Cosa ne abbiamo fatto della nostra casa comune?

Occasione di vita comunitaria per gli adulti dell'Azione Cattolica diocesana: il camposcuola nella casa San Girolamo a Spello

Dopo l’approfondimento offerto dall’Azione Cattolica diocesana grazie al contributo del prof. Luigi Alici e del vescovo Nazzareno Marconi lo scorso febbraio, era questa la domanda con cui, dalla Laudato Si’ di papa Francesco, ci siamo lasciati ispirare pensando ad un’occasione di vita comunitaria per adulti di Azione Cattolica, un camposcuola – il primo dopo tanti anni di assenza per la diocesi! – nella casa San Girolamo a Spello.

Anche il luogo ci è sembrato da subito quasi “inevitabile”: il convento semiabbandonato che la tenacia di Carlo Carretto e pochi altri piccoli fratelli di Charles de Foucauld, negli anni ’60 ha fatto nascere e svilupparsi un’esperienza indimenticabile per tanti giovani ed adulti, credenti inquieti o smarriti affascinati dal vento nuovo del Concilio, e che oggi lo stesso insopprimibile bisogno di infinito ha spinto la Presidenza Nazionale di A.C. a trasformare, con la disponibilità del comune, in autentico polmone spirituale per l’associazione e non solo.

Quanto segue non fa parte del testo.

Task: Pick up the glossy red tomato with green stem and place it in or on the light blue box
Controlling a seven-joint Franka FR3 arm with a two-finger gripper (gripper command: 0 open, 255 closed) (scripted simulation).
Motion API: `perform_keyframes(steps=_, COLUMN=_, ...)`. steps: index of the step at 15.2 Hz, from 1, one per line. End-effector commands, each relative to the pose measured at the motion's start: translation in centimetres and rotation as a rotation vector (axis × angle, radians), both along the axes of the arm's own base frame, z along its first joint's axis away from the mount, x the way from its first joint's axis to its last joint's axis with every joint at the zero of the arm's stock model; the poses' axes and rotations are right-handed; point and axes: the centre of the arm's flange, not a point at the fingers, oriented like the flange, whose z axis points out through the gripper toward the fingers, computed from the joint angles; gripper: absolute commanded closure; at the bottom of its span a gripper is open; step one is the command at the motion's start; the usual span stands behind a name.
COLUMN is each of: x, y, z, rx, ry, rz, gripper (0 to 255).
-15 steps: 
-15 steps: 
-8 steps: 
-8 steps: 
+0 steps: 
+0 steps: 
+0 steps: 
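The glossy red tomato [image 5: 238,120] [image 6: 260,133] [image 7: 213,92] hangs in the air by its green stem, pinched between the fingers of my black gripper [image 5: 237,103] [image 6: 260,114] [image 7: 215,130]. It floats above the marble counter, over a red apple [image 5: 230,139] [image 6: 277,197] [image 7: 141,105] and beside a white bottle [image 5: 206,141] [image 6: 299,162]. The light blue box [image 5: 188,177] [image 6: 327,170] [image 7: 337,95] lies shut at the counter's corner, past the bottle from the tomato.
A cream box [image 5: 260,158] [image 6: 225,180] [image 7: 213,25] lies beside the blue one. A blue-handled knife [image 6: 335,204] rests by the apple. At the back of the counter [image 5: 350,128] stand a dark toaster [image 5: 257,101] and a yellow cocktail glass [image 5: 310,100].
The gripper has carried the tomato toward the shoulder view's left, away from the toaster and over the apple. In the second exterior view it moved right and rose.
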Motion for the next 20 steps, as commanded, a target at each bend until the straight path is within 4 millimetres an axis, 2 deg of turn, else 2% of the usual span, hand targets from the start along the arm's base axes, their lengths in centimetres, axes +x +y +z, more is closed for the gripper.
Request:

E, come spesso accade, una combinazione, solo apparentemente casuale, di sinergie sorprendenti ha contribuito a costruire quella che, a detta di tutti i partecipanti, è stata un’esperienza assolutamente coinvolgente e rigenerante: la casa San Girolamo già offre a chiunque voglia ritagliarsi, in tutta libertà, un tempo lento di ritorno dentro se stesso, l’accoglienza semplice e premurosa di una famiglia, con i volontari che l’associazione sempre esprime in queste occasioni (un grazie tutto speciale questa volta a Monica e Pinuccia) e con un sacerdote a disposizione per il confronto personale (in questi giorni mons. Ugo Ughi, già viceassistente nazionale ed ora, soprattutto, amico della nostra associazione diocesana).

Il percorso di riflessione si è snodato attraverso i punti principali dell’enciclica, dalla meraviglia per la complessità e la bellezza del creato, attraverso la comprensione della drammaticità della situazione attuale e delle responsabilità dell’uomo, trasformatosi da custode a padrone ed infine a folle tiranno (sconvolgente il film Il sale della terra sulla vita e l’opera del fotografo Salgado), fino alla consapevolezza dell’urgente bisogno di tornare a prendersi cura della casa comune ricevuta in prestito dai nostri figli.

Il ritmo delle tre giornate, scandito dalla preghiera delle Lodi e dei Vespri oltre che della celebrazione eucaristica alle 12, come previsto dall’orario consueto della casa, ha alternato mattine riservate alla meditazione sulla Parola di Dio a partire dall’enciclica di papa Francesco e alla riflessione personale secondo le indicazioni fornite puntualmente da don Ugo e, dopo una pausa caffé dedicata al confronto comune, pomeriggi in uscita per contemplare la bellezza del creato, quando in armonia col lavoro dell’uomo (gli affreschi della cappella Bagliani in Santa Maria Maggiore e la pala di Sant’Andrea del Pinturicchio), o confrontarsi con la spiritualità di San Francesco che permea un po’ tutta la terra umbra, in particolare con la salita all’eremo delle carceri di Assisi.

Un momento particolarmente significativo è stato poi la celebrazione della Parola di sabato sera, in contemporanea con la veglia alla Gmgdi Cracovia (leggi qui l’articolo), nella suggestiva cornice del chiostro di San Girolamo e sotto lo sguardo della statua della vergine lauretana sul ciglio del pozzo. Ma ciò che rimane nel cuore, come sempre in questi casi, sono soprattutto gli sguardi e i volti di chi ha condiviso con noi una parte della propria vita, il dono più prezioso che ci si possa fare e ciò che spinge quasi sempre a tornare.